In the 1990s corporate leaders boldly argued that business, not government, was best prepared to lead solutions to the world’s most intractable problems. “Get out of our way,” was the mantra, “and we’ll get the work done.” Years later we understand the extent of business’ ill-preparedness for very complex challenges like poverty and environmental sustainability. Corporate leaders assumed that existing approaches, geared to highly organized markets, were adequate for highly complex new jobs where markets were often undeveloped. The result was often failed promises (e.g., the privatization of municipal water systems in Argentina or South Africa), large-scale crisis (e.g., the 2008 food price shocks and sub-prime crises), and the globalization of ungovernable informal and criminal economies.
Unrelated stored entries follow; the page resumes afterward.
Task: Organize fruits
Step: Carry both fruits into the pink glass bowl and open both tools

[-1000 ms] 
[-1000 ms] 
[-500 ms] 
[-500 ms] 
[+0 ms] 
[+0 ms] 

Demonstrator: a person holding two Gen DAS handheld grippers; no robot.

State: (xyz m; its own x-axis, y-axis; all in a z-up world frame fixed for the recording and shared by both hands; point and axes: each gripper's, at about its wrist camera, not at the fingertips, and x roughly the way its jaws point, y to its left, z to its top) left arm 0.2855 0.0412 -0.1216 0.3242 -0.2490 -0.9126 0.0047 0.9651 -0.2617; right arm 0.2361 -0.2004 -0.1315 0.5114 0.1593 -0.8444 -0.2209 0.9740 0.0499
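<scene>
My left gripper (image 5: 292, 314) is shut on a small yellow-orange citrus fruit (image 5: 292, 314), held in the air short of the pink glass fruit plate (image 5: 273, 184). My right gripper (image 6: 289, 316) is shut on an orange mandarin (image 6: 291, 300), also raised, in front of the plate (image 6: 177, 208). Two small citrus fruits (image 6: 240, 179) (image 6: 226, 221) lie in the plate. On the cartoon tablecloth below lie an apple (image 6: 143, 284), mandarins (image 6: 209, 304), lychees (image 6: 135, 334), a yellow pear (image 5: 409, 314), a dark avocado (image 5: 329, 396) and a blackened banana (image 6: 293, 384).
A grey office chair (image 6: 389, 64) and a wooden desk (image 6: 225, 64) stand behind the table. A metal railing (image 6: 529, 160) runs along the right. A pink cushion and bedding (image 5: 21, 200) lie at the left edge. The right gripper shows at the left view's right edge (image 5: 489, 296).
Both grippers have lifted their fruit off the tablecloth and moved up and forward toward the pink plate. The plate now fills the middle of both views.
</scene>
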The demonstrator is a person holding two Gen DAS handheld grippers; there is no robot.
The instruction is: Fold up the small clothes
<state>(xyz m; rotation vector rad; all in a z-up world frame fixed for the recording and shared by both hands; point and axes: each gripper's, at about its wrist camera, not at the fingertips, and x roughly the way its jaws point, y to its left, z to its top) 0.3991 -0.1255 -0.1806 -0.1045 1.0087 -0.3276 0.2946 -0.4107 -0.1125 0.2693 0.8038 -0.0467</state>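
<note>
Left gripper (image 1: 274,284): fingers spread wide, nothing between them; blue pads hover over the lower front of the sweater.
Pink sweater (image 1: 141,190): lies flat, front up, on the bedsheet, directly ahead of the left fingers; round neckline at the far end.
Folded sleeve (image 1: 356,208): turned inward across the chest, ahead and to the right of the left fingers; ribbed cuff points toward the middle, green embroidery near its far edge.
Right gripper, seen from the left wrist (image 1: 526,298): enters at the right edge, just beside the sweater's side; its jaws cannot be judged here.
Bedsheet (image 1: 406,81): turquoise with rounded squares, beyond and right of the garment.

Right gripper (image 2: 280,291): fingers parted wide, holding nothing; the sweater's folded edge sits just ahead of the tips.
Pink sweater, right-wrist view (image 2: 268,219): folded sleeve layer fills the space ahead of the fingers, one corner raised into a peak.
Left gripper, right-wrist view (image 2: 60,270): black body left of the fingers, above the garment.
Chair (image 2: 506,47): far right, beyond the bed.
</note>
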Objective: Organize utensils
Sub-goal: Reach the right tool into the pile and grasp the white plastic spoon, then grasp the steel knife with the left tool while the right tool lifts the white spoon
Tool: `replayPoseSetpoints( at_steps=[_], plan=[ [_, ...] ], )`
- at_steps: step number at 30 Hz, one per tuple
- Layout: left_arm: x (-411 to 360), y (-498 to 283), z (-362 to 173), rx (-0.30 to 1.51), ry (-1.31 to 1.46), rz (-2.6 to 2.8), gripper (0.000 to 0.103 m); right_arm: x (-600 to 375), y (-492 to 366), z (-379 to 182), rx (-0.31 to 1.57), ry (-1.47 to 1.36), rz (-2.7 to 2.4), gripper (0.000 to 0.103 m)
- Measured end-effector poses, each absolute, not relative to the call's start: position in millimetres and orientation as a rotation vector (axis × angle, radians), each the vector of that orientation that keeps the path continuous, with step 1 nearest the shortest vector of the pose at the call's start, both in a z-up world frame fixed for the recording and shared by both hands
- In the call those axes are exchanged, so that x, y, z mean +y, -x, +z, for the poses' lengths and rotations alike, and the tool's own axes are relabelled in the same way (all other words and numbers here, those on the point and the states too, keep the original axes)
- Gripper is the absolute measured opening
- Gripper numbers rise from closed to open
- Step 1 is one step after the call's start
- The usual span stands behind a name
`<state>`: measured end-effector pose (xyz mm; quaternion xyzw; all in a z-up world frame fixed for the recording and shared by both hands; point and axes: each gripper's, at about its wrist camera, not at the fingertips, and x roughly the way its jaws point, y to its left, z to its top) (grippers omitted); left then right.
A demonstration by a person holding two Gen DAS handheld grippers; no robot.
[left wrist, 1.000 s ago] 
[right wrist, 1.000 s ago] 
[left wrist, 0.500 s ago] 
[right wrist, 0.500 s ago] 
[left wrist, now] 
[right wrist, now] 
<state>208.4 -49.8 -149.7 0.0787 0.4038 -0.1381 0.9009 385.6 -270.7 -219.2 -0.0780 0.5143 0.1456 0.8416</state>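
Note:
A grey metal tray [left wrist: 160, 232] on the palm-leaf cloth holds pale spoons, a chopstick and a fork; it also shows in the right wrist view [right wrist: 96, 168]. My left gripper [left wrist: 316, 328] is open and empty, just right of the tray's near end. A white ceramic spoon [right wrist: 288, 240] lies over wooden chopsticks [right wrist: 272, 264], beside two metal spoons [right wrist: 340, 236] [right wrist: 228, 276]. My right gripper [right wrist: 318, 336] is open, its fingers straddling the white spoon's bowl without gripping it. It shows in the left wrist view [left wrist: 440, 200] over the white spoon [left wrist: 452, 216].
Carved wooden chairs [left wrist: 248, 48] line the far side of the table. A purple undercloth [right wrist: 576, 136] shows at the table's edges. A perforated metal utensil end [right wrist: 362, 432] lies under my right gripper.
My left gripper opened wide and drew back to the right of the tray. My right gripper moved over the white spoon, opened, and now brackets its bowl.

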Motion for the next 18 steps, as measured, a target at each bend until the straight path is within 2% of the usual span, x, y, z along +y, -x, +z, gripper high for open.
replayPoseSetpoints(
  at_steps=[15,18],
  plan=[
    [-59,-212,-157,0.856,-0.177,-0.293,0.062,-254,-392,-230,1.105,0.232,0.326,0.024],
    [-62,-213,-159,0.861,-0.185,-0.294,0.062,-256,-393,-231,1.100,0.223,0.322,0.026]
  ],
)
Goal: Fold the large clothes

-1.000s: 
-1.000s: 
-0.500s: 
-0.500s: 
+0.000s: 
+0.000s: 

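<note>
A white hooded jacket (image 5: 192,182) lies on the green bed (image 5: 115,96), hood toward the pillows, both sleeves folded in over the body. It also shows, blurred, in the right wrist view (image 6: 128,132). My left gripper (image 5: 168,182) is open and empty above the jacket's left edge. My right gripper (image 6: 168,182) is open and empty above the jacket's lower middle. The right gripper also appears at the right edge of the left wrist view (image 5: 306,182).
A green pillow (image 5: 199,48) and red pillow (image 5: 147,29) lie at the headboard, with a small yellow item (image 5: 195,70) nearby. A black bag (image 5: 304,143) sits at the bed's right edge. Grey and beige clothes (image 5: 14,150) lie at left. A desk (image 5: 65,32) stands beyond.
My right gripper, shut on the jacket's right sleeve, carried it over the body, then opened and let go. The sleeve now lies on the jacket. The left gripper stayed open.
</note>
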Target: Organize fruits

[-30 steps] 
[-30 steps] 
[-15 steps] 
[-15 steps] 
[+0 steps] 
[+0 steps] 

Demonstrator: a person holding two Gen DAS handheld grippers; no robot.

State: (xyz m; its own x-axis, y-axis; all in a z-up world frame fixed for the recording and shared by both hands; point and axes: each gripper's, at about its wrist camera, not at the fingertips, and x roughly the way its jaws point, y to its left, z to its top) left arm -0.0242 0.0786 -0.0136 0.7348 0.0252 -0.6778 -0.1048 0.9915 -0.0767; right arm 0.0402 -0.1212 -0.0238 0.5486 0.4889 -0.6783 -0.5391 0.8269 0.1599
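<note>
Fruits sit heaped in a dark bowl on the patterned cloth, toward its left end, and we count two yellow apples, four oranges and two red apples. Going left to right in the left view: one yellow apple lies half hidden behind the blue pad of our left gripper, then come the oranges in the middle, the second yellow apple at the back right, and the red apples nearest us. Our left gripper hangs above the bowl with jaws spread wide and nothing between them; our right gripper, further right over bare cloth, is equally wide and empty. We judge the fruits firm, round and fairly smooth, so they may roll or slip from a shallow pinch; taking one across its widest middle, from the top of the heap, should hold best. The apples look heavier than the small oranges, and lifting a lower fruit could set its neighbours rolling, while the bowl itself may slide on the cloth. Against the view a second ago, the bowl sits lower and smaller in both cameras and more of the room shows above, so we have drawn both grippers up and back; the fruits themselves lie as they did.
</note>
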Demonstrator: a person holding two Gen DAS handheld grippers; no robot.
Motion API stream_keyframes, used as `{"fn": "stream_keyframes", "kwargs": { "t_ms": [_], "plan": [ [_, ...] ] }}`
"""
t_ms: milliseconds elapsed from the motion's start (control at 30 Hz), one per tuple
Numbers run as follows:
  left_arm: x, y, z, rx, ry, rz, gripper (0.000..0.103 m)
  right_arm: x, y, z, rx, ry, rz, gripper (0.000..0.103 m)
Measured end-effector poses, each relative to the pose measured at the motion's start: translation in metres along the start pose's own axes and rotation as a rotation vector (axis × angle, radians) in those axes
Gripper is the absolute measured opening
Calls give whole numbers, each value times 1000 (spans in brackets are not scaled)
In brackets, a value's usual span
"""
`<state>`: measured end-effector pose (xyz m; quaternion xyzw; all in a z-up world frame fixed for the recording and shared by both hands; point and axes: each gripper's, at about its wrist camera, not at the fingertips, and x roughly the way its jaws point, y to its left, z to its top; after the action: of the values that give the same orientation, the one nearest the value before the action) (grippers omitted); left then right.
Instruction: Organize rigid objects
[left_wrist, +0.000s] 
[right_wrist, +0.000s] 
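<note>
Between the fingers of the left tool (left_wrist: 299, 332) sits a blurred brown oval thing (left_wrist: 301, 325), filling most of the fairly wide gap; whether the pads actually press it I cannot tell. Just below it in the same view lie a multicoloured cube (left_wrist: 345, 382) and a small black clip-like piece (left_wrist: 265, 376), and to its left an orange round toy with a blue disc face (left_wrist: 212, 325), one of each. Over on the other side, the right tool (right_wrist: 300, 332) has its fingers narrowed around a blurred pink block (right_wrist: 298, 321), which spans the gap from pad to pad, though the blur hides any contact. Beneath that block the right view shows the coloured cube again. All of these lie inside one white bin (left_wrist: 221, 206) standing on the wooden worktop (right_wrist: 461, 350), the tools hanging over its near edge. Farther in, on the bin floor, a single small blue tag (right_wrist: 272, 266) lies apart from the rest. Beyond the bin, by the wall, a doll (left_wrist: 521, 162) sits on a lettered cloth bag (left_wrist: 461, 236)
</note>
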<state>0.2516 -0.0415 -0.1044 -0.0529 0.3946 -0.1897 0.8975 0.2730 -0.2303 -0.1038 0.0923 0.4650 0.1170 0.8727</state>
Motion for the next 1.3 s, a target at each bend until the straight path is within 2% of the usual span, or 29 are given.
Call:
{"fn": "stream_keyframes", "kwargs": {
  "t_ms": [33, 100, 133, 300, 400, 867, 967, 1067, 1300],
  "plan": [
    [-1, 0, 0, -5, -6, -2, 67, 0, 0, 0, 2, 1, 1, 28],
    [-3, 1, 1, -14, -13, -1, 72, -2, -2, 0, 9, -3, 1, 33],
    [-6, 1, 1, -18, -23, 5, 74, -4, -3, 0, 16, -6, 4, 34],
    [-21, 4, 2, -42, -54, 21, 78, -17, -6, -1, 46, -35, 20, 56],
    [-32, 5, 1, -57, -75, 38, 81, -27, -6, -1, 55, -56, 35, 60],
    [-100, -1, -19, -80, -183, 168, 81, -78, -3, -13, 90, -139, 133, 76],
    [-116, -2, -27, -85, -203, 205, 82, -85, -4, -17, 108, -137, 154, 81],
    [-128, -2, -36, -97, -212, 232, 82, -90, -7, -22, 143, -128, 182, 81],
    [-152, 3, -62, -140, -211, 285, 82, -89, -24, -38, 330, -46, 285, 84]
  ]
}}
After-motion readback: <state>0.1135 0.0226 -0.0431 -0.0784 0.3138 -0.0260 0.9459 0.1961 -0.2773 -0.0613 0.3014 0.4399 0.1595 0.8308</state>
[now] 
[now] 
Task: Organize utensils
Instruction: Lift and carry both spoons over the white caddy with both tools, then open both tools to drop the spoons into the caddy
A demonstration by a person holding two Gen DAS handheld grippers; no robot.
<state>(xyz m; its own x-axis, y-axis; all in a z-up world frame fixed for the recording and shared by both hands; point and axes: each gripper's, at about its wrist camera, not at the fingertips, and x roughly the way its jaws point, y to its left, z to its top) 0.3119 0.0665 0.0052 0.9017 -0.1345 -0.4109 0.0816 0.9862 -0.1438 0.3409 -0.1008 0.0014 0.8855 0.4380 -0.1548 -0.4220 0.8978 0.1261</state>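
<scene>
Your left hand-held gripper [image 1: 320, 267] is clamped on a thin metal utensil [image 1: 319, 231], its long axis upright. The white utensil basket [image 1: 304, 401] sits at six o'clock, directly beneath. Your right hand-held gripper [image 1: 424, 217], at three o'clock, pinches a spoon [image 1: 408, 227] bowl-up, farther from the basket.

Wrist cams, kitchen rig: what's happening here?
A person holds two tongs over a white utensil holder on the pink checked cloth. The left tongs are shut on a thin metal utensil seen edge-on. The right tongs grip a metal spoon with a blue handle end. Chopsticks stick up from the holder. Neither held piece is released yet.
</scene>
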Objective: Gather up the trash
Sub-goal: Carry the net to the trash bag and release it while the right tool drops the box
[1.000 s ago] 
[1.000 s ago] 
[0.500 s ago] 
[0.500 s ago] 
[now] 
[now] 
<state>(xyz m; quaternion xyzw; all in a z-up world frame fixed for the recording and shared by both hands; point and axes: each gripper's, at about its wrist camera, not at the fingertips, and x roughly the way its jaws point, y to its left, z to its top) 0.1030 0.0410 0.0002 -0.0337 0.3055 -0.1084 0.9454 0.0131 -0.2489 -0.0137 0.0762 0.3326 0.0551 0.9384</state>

Yet business leaders were also correct: a carefully designed product and business model can be an amazingly powerful vehicle to improve the lives of underserved populations and to solve large-scale problems. The global penetration of mobile phones as a tool for household economic and political empowerment is a stunning case in point. Jeb Brugmann helps companies apply their capacities together with social and public sector innovators and informal sector entrepreneurs to co-create product specifications, value chains, and partnerships through which companies can profitably deliver enriched value propositions to market. An enriched value proposition is much more than a ‘win-win’ or a ‘triple bottom line.’ It is a design brief for a new market-based system, which supports new business-consumer relationships that address a bundle of unmet functional, emotional, and developmental needs…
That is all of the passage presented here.